**ASSIGNMENT:** When you copy the entries, omit the images and keep every word as it is.

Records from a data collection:
━━━━━━━━━━━━━━━━━━━━━━━━━━━━━━
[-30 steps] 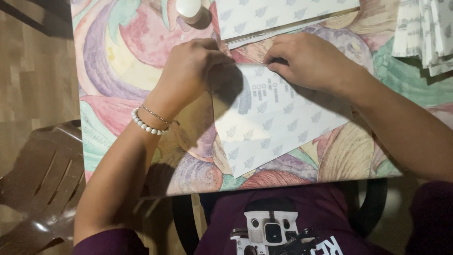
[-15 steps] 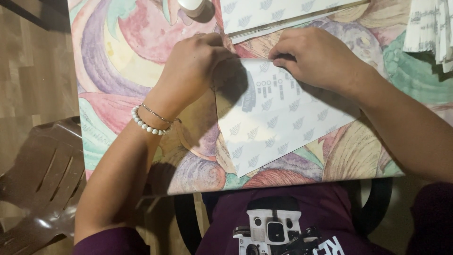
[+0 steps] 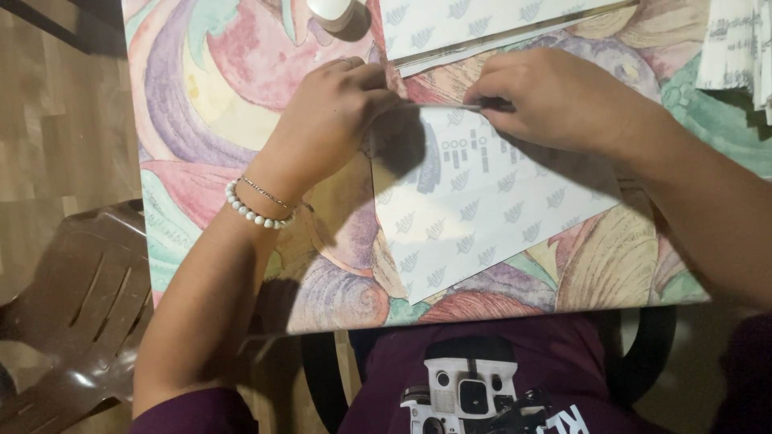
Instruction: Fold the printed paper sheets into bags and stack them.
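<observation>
A white sheet of paper [image 3: 474, 217] with a faint repeated leaf pattern lies tilted on a table with a colourful swirl-patterned cloth [image 3: 225, 88]. My left hand [image 3: 334, 116] pinches the sheet's upper left edge, a bead bracelet on its wrist. My right hand [image 3: 555, 96] grips the same top edge further right, where the paper looks folded over. Both hands touch the sheet and sit close together.
More patterned sheets [image 3: 482, 20] lie at the table's far edge, with a small white round container [image 3: 330, 10] beside them. A stack of folded papers [image 3: 736, 48] sits at the far right. A brown plastic chair [image 3: 72, 313] stands to the left on the wooden floor.
Both hands have slid slightly along the sheet's top edge while holding it; the sheet has turned a little under them.
</observation>
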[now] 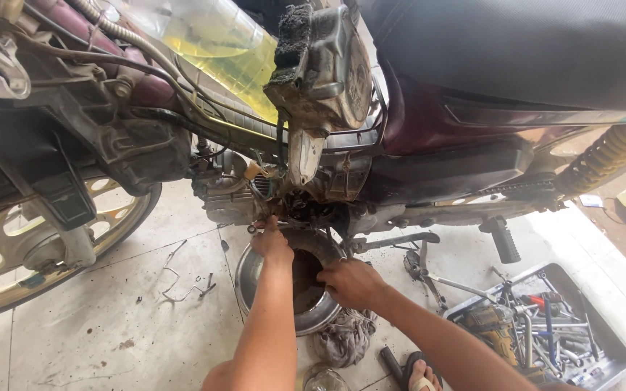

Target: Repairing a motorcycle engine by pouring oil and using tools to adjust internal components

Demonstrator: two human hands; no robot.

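A maroon motorcycle stands on a pale tiled floor, stained and gritty. Under its engine sits a steel drain pan. A tool tray lies near right. The left hand reaches up to the engine, fingers pinching a small part; the right hand rests on the pan's rim, fingers curled.

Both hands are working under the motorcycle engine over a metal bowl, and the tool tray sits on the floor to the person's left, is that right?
Not quite. The head view shows the tool tray on the right, not the left. Both the left hand and right hand are under the engine, over the metal bowl.
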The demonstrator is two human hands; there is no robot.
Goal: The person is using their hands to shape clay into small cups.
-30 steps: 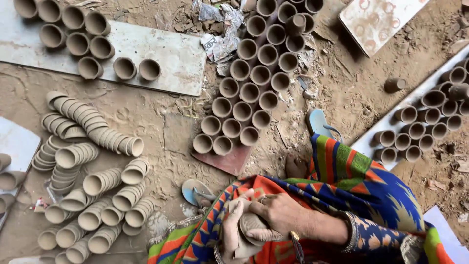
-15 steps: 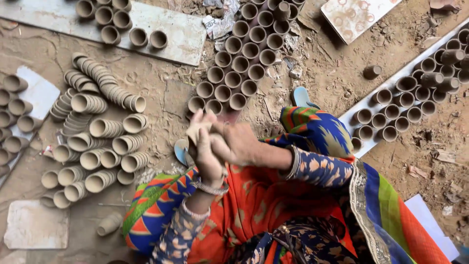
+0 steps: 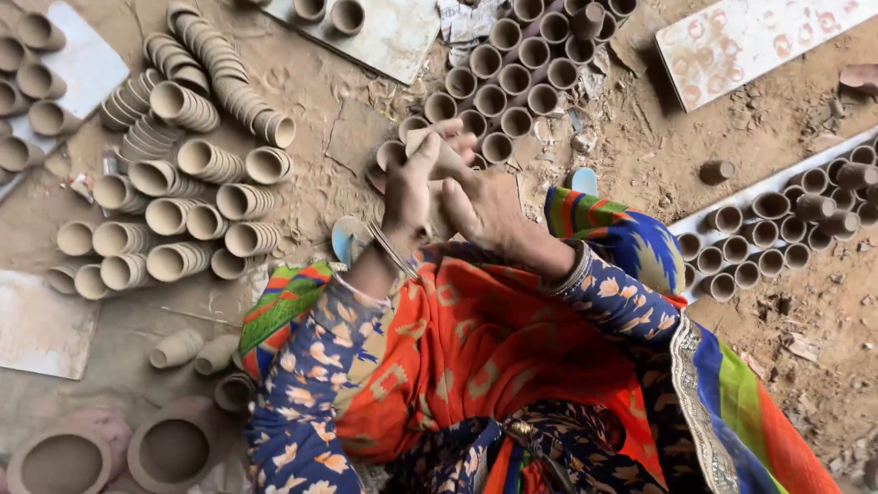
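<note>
We hold a small clay cup [image 3: 439, 155] between both hands above our lap, the left hand [image 3: 409, 187] curled around its near side and the right hand [image 3: 485, 206] closed against it from the other, over an orange patterned cloth [image 3: 476, 338]. Just beyond our fingers, upright clay cups [image 3: 512, 82] stand packed in rows on the dusty ground [image 3: 311, 82], while nested stacks of cups [image 3: 183, 183] lie on their sides to our left and more cups fill a pale board [image 3: 777, 215] to our right.
</note>
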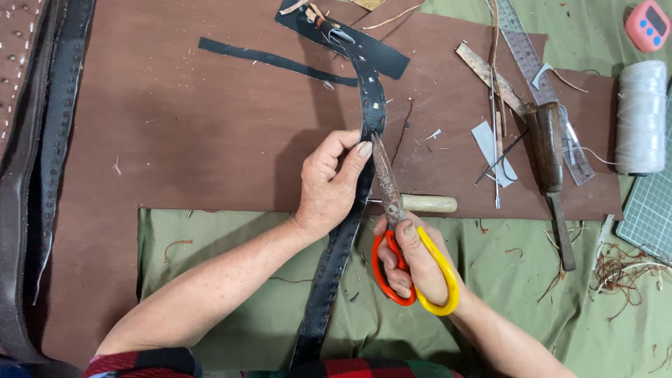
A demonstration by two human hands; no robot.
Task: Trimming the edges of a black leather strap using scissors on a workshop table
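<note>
Black leather strap (350, 210), pinched by left hand (329, 185); right hand (413, 262) grips scissors (392, 210), blades shut at its edge. Wooden-handled awl (428, 204) just behind; white thread spool (640, 115), pink timer (647, 24) far right.

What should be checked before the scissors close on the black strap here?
1. Left hand pinches the black strap beside the blades: ok.
2. Right hand sits in the handles of the scissors: ok.
3. Blade tips meet the strap's edge: ok.
4. Left thumb away from the blades: not ok, it lies right beside them.
5. Cut line marked on the strap: cannot tell.
6. Wooden-handled tool behind the scissors stays out of the way: ok.
</note>
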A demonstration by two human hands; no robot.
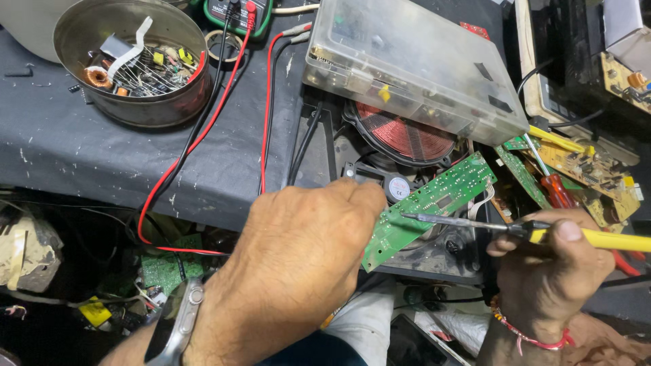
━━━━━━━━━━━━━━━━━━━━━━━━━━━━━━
**RESPONSE TO THIS EXERCISE:**
[-30 steps] 
[-15 steps] 
[+0 steps] 
Instruction: Fold the printed paper sheets into bags and stack them.
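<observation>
A white sheet of paper [image 3: 474, 217] with a faint repeated leaf pattern lies tilted on a table with a colourful swirl-patterned cloth [image 3: 225, 88]. My left hand [image 3: 334, 116] pinches the sheet's upper left edge, a bead bracelet on its wrist. My right hand [image 3: 555, 96] grips the same top edge further right, where the paper looks folded over. Both hands touch the sheet and sit close together.
More patterned sheets [image 3: 482, 20] lie at the table's far edge, with a small white round container [image 3: 330, 10] beside them. A stack of folded papers [image 3: 736, 48] sits at the far right. A brown plastic chair [image 3: 72, 313] stands to the left on the wooden floor.
Both hands have slid slightly along the sheet's top edge while holding it; the sheet has turned a little under them.
</observation>
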[now] 

Target: Repairing a motorcycle engine by pouring oil and using tools to adjust internal components

Demonstrator: two human hands; no robot.

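A maroon motorcycle stands on a pale tiled floor, stained and gritty. Under its engine sits a steel drain pan. A tool tray lies near right. The left hand reaches up to the engine, fingers pinching a small part; the right hand rests on the pan's rim, fingers curled.

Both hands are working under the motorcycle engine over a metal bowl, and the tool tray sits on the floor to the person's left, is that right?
Not quite. The head view shows the tool tray on the right, not the left. Both the left hand and right hand are under the engine, over the metal bowl.
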The demonstrator is two human hands; there is no robot.
Goal: The person is using their hands to shape clay into small cups.
-30 steps: 
-15 steps: 
+0 steps: 
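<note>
We hold a small clay cup [image 3: 439, 155] between both hands above our lap, the left hand [image 3: 409, 187] curled around its near side and the right hand [image 3: 485, 206] closed against it from the other, over an orange patterned cloth [image 3: 476, 338]. Just beyond our fingers, upright clay cups [image 3: 512, 82] stand packed in rows on the dusty ground [image 3: 311, 82], while nested stacks of cups [image 3: 183, 183] lie on their sides to our left and more cups fill a pale board [image 3: 777, 215] to our right.
</note>
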A demonstration by two human hands; no robot.
Task: Trimming the edges of a black leather strap using scissors on a workshop table
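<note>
Black leather strap (350, 210), pinched by left hand (329, 185); right hand (413, 262) grips scissors (392, 210), blades shut at its edge. Wooden-handled awl (428, 204) just behind; white thread spool (640, 115), pink timer (647, 24) far right.

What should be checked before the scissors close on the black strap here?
1. Left hand pinches the black strap beside the blades: ok.
2. Right hand sits in the handles of the scissors: ok.
3. Blade tips meet the strap's edge: ok.
4. Left thumb away from the blades: not ok, it lies right beside them.
5. Cut line marked on the strap: cannot tell.
6. Wooden-handled tool behind the scissors stays out of the way: ok.
</note>
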A demonstration by two human hands; no robot.

Nothing more will be written for this answer.